- Directed by: John Weidner
- Written by: Moshe Diamant (Story) J.B. Lawrence
- Produced by: Alan Amiel
- Starring: Lorenzo Lamas James Lew Mako
- Cinematography: Garett Griffin
- Edited by: Brian L. Chambers
- Music by: Joel Goldsmith Alex Wilkinson
- Production companies: A.N.A. MDP Worldwide
- Distributed by: Artisan Entertainment
- Release date: April 28, 1995;
- Running time: 93 minutes
- Country: United States
- Language: English

= Midnight Man (1995 film) =

Midnight Man (also known as Blood for Blood) is a 1995 direct-to-video action-thriller film written by J.B. Lawrence, produced by Alan Amiel and directed by John Weidner. The film stars Lorenzo Lamas, James Lew, and Mako.

==Plot==
LAPD Detective John Kang (Lamas) dreams of a quiet life with his wife and child, but after a blown surveillance operation, those dreams quickly turn bloody when he is targeted for assassination by a ruthless Cambodian warlord. Plagued by memories of a forgotten childhood and trapped in the middle of a brutal gang war, Kang must fight to save his family as the world's deadliest hitman closes in for the kill.

==Reception==
Chris The Brain from Bullets Points Action wrote: "Midnight Man was an enjoyable film that featured a quality cast and some quality martial arts action. But to me it was all the little extras that helped take it from regular Cheeseburger Macaroni to Cheeseburger Macaroni with crumbled bacon on top!" Matt Poirier from Direct to Video Connoisseur gave it a bad review and stated: "It seems like Lamas has more stinkers than classics, and this is definitely in that former category.
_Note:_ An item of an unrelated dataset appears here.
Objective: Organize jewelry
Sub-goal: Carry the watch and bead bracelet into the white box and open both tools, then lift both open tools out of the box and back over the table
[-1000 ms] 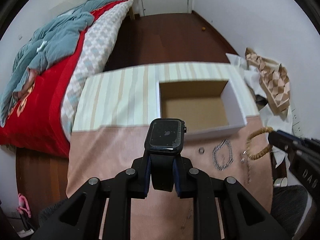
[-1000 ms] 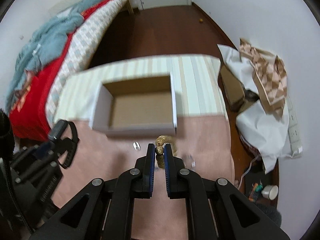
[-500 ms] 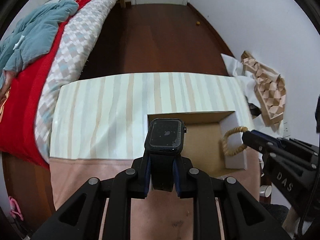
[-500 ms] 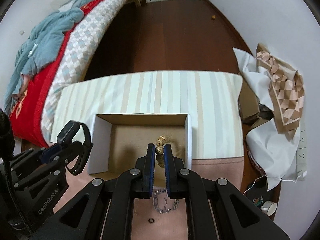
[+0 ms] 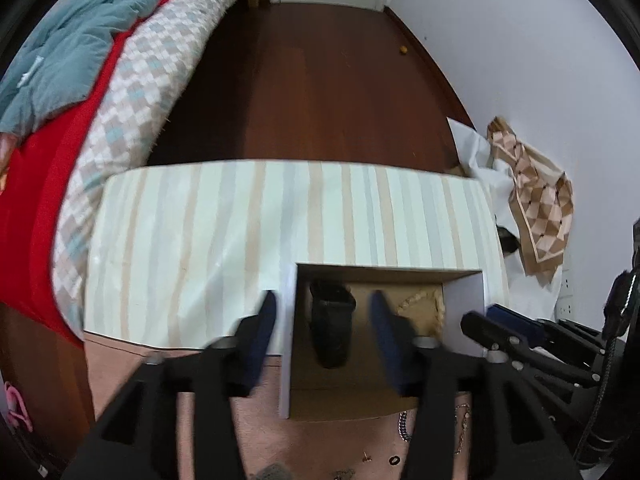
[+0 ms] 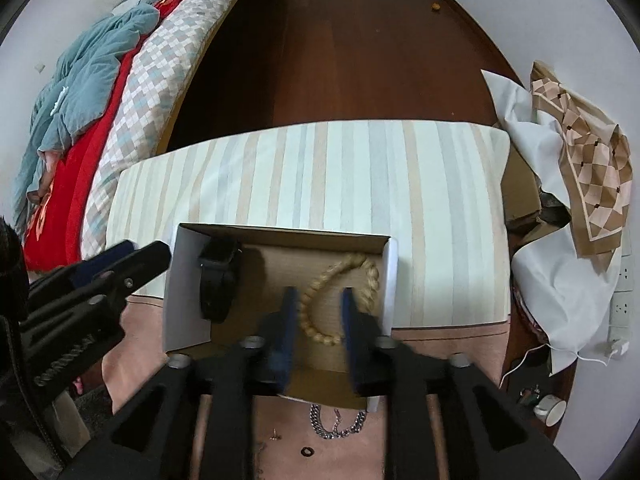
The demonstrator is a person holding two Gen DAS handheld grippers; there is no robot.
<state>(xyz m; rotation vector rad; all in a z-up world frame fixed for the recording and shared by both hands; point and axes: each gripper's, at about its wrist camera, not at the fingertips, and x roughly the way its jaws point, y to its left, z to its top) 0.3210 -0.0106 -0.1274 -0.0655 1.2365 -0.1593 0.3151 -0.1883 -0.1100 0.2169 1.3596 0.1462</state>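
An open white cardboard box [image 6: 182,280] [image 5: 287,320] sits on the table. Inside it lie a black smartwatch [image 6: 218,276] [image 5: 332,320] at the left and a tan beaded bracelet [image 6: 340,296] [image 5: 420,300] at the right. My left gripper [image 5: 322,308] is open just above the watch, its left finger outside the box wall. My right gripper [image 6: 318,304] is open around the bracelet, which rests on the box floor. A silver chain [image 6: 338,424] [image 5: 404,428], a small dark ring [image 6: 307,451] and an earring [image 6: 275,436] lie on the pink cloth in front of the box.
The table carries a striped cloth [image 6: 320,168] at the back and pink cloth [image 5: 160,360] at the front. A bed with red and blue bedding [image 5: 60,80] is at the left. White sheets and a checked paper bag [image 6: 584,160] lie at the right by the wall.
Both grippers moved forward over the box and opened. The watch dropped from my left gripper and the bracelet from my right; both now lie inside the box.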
It wasn't just that it had limited action, it was the crap that went on when there wasn't action that hurt so much. Sometimes these actioners try too hard to be something other than an actioner, and as a result, we get something messier than it had to be." Jack Sommersby from eFilmCritic gave the movie two stars and wrote: "The made-for-cable-TV Midnight Man isn't thrilling or swiftly enough paced to generate much in the way of excitement, and with a rather sodden hero at its center, it's not terribly interesting, either."